【第35回(2021年)管理栄養士国家試験過去問解答・解説】問9 社会「がん(乳がん)」

35-009 乳がんに関する記述である。最も適当なのはどれか。1つ選べ。

(1)わが国の女性の最近5年間の年齢調整死亡率は、胃がんより低い。
(2)授乳は、発症リスクを高める。
(3)主な発症要因として、ウイルス感染がある。
(4)法に基づく市町村事業としての検診では、20歳以上を対象とする。
(5)法に基づく市町村事業としての検診では、マンモグラフィが推奨されている。

正解:5

【解説】

(1)×:わが国の女性の最近5年間の乳がんの年齢調整死亡率は、胃がんより高い。
女性において乳がんと胃がんの死亡率はかなり近い値で、令和2(2020)年の人口動態統計調査では、女性におけるがんの死亡数は、胃がんが14,548人(23.4%)に対して、乳がんが14,650人(23.4%)とわずかに乳がんが高いです。

しかし、令和元(2019)年の人口動態統計がん死亡データでは、女性における部位別死亡数は、胃がんが14,888人に対して、乳がんが14,839人であり、胃がんの方がわずかに高いです。

また、平成28(2016)年の人口動態統計調査では、女性におけるがんの死亡数は、胃がんが15,677人(24.4%)に対して、乳がんが14,015人(21.8%)であり、胃がんの方が年齢調整死亡率が高い状況です。

したがって、最近5年間を見ても、乳がんのほうが死亡率高い年と胃がんが高い年がありますので、正確には解なしの問題と思われます。

出題の主旨としては、胃がんはヘリコバクター・ピロリ菌を除菌することで胃がんによる死亡率は低下しているものの、乳がんは早期に発見すれば助かるがんなのに年齢調整死亡率が高いので、がん検診を受けてもらえるようにするのが予防の観点から重要である、というようなことを言いたいのではないかと推察します。

(2)×:授乳は、乳がんの発症リスクを低下させる。
乳がんはエストロゲンの曝露量が多いほど、発症リスクが高まることが知られています。

授乳をすると、エストロゲンやプロラクチンなどの性ホルモンの分泌が抑制されるため、結果として乳がんの発症リスクを低下させます。

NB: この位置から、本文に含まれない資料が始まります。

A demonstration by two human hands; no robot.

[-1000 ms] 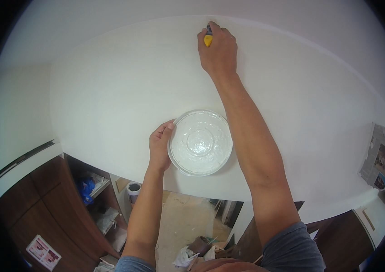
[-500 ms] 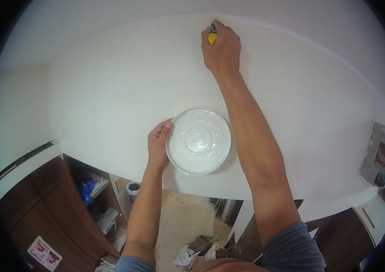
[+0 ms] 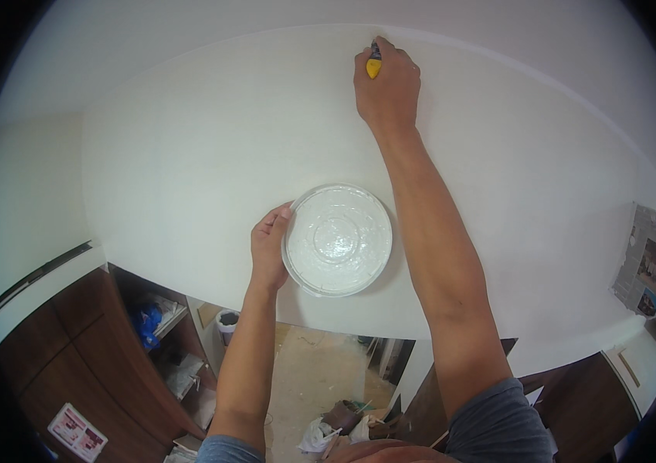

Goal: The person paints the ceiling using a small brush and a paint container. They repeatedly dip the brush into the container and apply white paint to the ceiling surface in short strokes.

したがって、授乳経験のない人が、授乳経験がある人と比べて乳がん発症リスクが高いことは確実です。また、授乳の期間が長いほど乳がん発症リスクが低くなることも確実とされています(日本乳がん学会「患者さんのための乳癌診療ガイドライン2019年版」)。

(3)×:乳がんの主な発症要因として、肥満・飲酒・喫煙などがある。

(4)×:法に基づく市町村事業としての乳がん検診では、40歳以上を対象とする。
健康増進法を根拠法として、市町村が行う健康増進事業としてがん検診が行われます。

(5)○:法に基づく市町村事業としての検診では、マンモグラフィが推奨されている。
マンモグラフィとは、乳房専用のX線(レントゲン)撮影です。乳房部をレントゲン撮影することで、病変部を描き、乳がんの早期発見に活用します。